TASK TO COMPLETE: Exactly the lines starting at the line containing "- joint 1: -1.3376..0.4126" and ending at the line containing "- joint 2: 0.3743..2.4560" are to be written out from the listing below, both included.

DATA EXTRACT:

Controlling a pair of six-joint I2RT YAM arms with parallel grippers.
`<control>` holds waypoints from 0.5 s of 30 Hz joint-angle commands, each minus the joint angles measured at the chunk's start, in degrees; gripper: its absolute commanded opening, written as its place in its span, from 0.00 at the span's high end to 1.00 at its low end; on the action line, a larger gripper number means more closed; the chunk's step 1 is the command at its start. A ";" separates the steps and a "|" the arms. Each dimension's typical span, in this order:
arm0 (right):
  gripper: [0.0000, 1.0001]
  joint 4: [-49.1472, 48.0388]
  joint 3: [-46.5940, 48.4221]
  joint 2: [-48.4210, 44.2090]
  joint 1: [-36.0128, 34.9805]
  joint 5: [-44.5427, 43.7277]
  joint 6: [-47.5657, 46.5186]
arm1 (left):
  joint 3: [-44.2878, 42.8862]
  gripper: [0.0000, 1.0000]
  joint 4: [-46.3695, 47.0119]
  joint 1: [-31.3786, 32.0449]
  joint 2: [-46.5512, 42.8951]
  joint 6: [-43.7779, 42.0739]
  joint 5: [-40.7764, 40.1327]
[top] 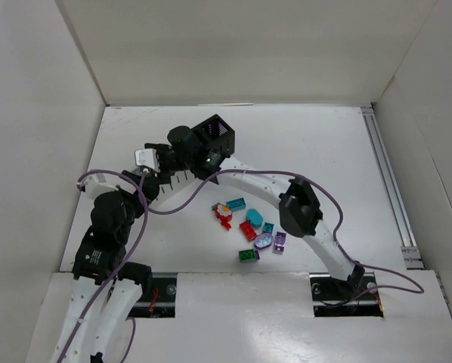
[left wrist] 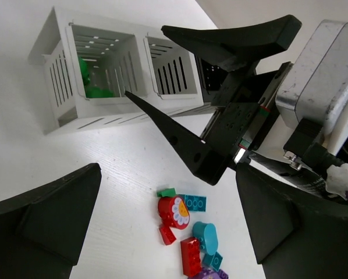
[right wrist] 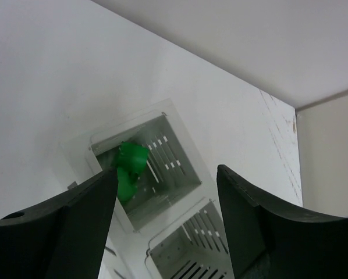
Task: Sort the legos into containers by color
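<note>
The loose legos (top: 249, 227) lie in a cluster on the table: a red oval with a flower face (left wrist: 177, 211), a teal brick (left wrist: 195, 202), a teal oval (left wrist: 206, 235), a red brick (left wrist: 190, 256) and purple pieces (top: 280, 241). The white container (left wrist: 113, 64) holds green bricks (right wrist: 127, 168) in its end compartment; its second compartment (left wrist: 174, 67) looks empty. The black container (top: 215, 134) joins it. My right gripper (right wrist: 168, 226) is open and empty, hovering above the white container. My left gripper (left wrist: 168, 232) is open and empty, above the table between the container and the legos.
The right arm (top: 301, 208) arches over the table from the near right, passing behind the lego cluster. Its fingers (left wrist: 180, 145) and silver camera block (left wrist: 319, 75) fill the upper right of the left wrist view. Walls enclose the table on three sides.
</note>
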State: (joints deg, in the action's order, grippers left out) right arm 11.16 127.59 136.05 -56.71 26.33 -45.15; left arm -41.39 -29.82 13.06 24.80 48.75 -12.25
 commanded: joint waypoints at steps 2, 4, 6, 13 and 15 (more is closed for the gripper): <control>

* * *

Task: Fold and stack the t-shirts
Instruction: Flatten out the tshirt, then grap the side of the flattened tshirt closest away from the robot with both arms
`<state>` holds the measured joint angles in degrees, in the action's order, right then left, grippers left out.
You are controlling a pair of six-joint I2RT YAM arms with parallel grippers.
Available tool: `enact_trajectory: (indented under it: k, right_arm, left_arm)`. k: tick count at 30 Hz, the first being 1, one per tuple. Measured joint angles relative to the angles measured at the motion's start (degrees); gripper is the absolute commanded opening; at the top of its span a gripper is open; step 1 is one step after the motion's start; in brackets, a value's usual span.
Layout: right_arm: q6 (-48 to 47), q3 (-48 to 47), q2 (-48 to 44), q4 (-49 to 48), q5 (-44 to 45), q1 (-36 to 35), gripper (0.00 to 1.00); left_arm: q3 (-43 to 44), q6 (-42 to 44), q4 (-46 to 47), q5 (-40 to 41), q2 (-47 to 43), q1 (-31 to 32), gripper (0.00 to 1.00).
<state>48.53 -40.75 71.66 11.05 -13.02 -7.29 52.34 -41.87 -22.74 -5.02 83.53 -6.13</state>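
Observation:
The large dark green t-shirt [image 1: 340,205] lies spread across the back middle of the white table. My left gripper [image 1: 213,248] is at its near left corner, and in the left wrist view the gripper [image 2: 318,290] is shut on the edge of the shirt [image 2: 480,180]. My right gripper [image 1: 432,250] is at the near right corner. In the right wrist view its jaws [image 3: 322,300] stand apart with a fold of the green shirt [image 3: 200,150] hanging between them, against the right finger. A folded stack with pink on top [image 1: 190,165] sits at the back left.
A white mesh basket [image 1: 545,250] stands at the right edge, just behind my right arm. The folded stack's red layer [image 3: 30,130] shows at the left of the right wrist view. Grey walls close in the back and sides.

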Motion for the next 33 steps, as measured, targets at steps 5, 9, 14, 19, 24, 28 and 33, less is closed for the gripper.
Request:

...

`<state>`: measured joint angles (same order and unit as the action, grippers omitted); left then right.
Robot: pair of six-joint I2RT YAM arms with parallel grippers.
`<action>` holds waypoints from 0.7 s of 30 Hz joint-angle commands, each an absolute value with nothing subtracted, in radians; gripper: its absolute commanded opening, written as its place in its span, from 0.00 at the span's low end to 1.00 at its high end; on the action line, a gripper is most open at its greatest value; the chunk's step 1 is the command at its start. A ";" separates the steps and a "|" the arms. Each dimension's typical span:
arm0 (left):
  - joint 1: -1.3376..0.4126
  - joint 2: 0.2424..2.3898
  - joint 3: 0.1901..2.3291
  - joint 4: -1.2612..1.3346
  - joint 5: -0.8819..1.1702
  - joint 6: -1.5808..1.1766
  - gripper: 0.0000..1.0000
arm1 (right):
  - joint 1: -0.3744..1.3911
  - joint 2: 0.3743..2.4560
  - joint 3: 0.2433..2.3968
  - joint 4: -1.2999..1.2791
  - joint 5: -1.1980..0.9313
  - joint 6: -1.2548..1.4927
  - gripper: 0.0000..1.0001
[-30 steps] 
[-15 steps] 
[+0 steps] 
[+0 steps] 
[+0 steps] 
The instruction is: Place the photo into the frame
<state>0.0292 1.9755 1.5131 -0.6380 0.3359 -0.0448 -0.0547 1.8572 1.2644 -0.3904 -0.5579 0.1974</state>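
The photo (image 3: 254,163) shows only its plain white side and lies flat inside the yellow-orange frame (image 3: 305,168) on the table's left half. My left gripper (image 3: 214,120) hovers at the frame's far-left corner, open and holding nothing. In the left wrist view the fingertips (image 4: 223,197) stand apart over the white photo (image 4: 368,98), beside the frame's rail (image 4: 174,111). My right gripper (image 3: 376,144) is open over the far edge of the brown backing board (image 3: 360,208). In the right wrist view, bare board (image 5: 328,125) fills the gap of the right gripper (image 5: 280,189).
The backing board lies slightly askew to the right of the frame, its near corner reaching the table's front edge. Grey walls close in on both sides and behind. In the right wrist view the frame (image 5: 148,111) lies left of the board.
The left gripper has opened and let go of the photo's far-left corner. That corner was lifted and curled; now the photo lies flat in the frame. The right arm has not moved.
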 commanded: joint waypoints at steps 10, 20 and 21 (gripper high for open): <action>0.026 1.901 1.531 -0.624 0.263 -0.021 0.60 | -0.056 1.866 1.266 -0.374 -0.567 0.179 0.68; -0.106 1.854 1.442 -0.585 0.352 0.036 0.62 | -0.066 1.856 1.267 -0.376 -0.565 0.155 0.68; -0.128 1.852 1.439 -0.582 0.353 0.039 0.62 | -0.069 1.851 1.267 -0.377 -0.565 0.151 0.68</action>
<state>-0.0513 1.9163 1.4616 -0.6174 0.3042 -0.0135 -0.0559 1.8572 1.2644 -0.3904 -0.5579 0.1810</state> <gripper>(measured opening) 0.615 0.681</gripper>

SOLUTION TO THIS EXERCISE:
  - joint 1: -1.3376..0.4126
  - joint 2: 0.2424..2.3898
  - joint 3: 0.1901..2.3291
  - joint 4: -1.2612..1.3346
  - joint 5: -0.8819..1.1702
  - joint 6: -1.5808..1.1766
  - gripper: 0.0000..1.0000
arm1 (right):
  - joint 1: -0.3744..1.3911
  - joint 2: 0.3743..2.4560

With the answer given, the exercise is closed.